Mais la retraite semble surtout favoriser les troubles anxieux et les dépressions. « Chez ceux qui couraient plus vite que leur dépression, ou chez ceux qui ont surinvesti leur vie professionnelle au détriment de leur vie personnelle, le fait de s’arrêter ramène ou crée des souffrances », explique le Dr Bouché. D’autant que la retraite peut générer divers facteurs de stress : difficultés sociales (isolement), financières, etc.

Un sous-diagnostic fréquent

Plus globalement, la soixantaine est souvent l’âge d’une redéfinition de l’identité, notamment sociale – avec ce nouveau statut de « retraité » – mais aussi familiale – « certains deviennent aussi grands-parents », illustre le Dr Texier. De plus, avec l’arrivée de difficultés d’ordre physique, « on s’aperçoit qu’on court moins vite, qu’on saute moins haut, avec un impact sur l’estime de soi », ajoute le Dr Bouché.

D’ailleurs, ces pathologies somatiques (ou leur traitement) peuvent elles-mêmes générer des pathologies psychiques – le Dr Texier évoquant des dépressions post-AVC ou liées à un traitement par interféron –, voire seulement s’exprimer par des symptômes psychiatriques. « D’où l’importance du diagnostic différentiel somatique, en particulier chez les personnes sans antécédent psychiatrique », insiste-t-elle.

De plus, chez les jeunes seniors, l’expression des maladies psychiatriques change. Par exemple, la dépression se manifeste davantage par de l’irritabilité ou des formes délirantes.

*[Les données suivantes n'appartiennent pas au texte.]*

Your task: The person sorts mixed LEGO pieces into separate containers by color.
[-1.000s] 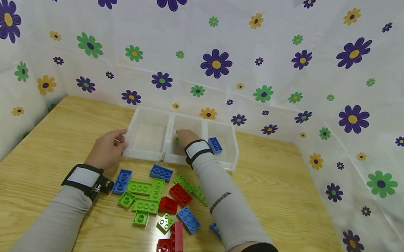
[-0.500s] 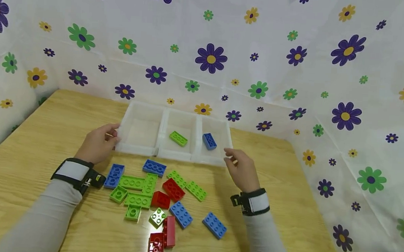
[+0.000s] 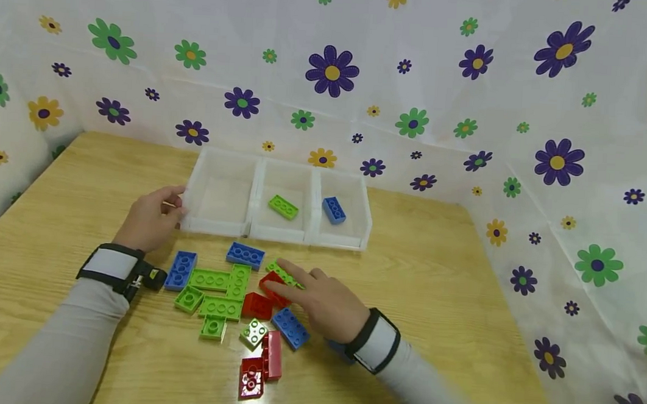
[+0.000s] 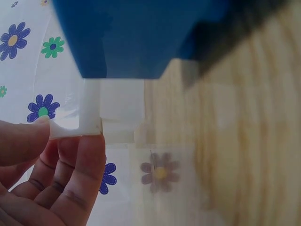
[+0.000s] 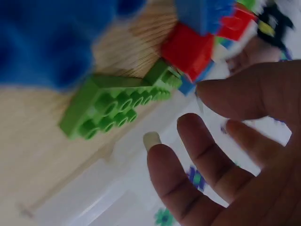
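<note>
A white tray with three compartments stands at the back. My left hand holds its left edge, and in the left wrist view the thumb lies over the rim with fingers beneath. My right hand, fingers spread, is over a red brick and the light green bricks, which it partly hides. In the right wrist view nothing lies between its fingers, and green bricks are beside them. The middle compartment contains a green brick; the right one contains a blue brick.
Several bricks lie loose before the tray, among them blue ones, green ones and red ones. Another blue brick is partly under my right wrist. A flowered cloth hangs behind the wooden table.
My right hand has left the middle compartment, where a green brick now lies, passed the tray's right end and come down left over the loose bricks. My left hand stays at the tray.
</note>
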Demonstrator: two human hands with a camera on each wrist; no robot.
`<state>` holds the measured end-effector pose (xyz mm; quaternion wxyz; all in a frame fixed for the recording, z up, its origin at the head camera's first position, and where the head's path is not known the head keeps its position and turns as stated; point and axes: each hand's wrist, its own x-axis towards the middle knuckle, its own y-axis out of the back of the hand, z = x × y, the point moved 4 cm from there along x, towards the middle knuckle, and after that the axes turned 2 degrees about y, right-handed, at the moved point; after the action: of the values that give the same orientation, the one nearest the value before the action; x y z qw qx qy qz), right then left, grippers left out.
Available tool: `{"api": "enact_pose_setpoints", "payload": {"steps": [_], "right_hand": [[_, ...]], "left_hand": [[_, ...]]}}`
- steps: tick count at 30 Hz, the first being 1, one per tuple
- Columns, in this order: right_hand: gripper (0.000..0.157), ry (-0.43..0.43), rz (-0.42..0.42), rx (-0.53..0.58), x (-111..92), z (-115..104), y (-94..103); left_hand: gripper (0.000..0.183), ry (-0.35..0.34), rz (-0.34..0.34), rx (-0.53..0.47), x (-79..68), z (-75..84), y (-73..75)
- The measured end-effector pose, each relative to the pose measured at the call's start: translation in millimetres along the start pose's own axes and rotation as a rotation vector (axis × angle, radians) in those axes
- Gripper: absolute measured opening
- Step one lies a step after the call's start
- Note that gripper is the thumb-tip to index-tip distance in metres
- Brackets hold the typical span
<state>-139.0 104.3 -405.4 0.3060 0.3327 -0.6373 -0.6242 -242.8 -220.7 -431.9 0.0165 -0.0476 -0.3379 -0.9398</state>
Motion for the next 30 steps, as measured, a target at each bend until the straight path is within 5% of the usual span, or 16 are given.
{"api": "enact_pose_setpoints", "payload": {"steps": [4, 8, 15, 18, 21, 25, 30], "right_hand": [[0.051, 0.083, -0.127, -0.163, 35.2, -8.8, -7.3], [0.025, 0.141, -0.127, -0.103, 45.4, -9.9, -10.6], [0.017, 0.128, -0.142, 0.345, 54.0, 16.7, 7.6], [0.013, 0.096, -0.081, 0.57, 69.9, 28.1, 20.8], [0.02, 0.085, 0.012, 0.658, 98.6, 32.0, 35.2], [0.025, 0.021, 0.105, 0.53, 146.7, 26.8, 52.7], [0.012, -0.105, 0.076, 0.163, 211.7, 24.4, 49.7]], "left_hand": [[0.047, 0.007, 0.008, -0.011, 1.1, -4.6, 5.6], [0.047, 0.011, 0.005, -0.02, -0.6, -6.6, 4.6], [0.047, 0.018, 0.004, -0.032, -0.4, -4.1, 6.3], [0.047, 0.021, 0.0, -0.031, -0.8, -2.8, 6.4], [0.047, 0.021, 0.002, -0.029, -1.4, -2.9, 8.2], [0.047, 0.031, 0.002, -0.039, -3.1, -1.5, 9.4], [0.047, 0.035, 0.001, -0.054, -2.7, -2.9, 3.9]]}}
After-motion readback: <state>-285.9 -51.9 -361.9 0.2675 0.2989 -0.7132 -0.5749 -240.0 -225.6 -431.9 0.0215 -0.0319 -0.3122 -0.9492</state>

D’où un sous-diagnostic, favorisé encore par une tendance à la banalisation, déplore le Dr Bouché, alors même que la prévalence du suicide reste plus élevée chez les plus de 65 ans.

En outre, à la soixantaine, la sensibilité aux traitements n’est plus la même. D’où, notamment, un impact sur les posologies. Selon le psycho-gériatre, « le cerveau se fragilisant avec l’âge, il faut taper plus fort que chez le jeune en augmentant les doses ».

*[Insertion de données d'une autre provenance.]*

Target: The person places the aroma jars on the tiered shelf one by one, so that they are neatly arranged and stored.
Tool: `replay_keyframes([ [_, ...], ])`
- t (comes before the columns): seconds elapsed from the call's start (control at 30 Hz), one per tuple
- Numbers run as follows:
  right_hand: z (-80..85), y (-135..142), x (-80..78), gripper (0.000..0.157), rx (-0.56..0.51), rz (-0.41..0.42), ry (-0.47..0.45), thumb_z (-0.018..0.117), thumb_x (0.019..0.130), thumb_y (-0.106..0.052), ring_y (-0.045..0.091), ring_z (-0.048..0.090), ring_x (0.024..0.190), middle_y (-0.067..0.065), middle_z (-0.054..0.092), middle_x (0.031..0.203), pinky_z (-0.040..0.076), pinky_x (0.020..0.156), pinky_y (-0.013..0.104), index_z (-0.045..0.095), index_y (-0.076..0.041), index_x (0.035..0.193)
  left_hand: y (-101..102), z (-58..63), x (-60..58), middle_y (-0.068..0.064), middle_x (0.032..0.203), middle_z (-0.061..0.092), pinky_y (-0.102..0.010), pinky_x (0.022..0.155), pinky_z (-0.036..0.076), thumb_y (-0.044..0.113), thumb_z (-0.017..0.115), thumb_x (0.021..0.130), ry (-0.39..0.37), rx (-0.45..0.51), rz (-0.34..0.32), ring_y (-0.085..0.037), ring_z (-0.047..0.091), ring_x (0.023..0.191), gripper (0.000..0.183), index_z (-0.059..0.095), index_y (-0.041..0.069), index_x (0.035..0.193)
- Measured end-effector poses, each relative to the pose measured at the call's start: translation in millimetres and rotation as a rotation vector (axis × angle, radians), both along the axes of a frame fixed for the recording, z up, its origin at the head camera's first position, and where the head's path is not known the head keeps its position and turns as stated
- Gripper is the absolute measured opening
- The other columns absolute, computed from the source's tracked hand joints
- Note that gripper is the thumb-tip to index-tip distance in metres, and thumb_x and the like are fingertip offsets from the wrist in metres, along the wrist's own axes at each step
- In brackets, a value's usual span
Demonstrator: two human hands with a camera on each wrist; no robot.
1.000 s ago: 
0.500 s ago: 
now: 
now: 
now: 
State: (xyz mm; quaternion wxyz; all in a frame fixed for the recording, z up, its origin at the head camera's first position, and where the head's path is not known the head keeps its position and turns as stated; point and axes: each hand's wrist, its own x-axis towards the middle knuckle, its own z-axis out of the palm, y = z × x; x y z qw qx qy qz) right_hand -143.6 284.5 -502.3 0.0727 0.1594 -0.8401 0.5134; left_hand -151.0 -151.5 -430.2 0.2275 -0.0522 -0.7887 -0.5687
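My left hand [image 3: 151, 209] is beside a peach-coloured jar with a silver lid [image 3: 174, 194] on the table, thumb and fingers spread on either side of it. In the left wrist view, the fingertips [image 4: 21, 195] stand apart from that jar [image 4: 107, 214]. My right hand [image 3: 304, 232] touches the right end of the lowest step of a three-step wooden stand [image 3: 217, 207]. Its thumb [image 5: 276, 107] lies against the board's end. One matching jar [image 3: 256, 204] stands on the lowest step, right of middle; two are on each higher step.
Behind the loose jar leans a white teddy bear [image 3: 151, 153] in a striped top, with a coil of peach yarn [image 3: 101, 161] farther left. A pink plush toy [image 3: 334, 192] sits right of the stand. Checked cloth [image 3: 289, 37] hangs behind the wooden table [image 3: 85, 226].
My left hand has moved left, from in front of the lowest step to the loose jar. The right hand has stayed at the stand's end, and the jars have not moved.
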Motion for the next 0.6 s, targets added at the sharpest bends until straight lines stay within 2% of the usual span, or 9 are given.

Ainsi, « le début de la soixantaine correspond bel et bien à la tranche d’âge à laquelle on entre dans la vieillesse, au sens psychiatrique », résume Christophe Bouché. D’ailleurs, l’Organisation mondiale de la santé fixe le curseur à 65 ans. Et alors qu’en médecine physique, les centres de gériatrie accueillent surtout des sujets de plus de 70-75 ans, nombre de services de géronto­psychiatrie admettent des patients plus jeunes.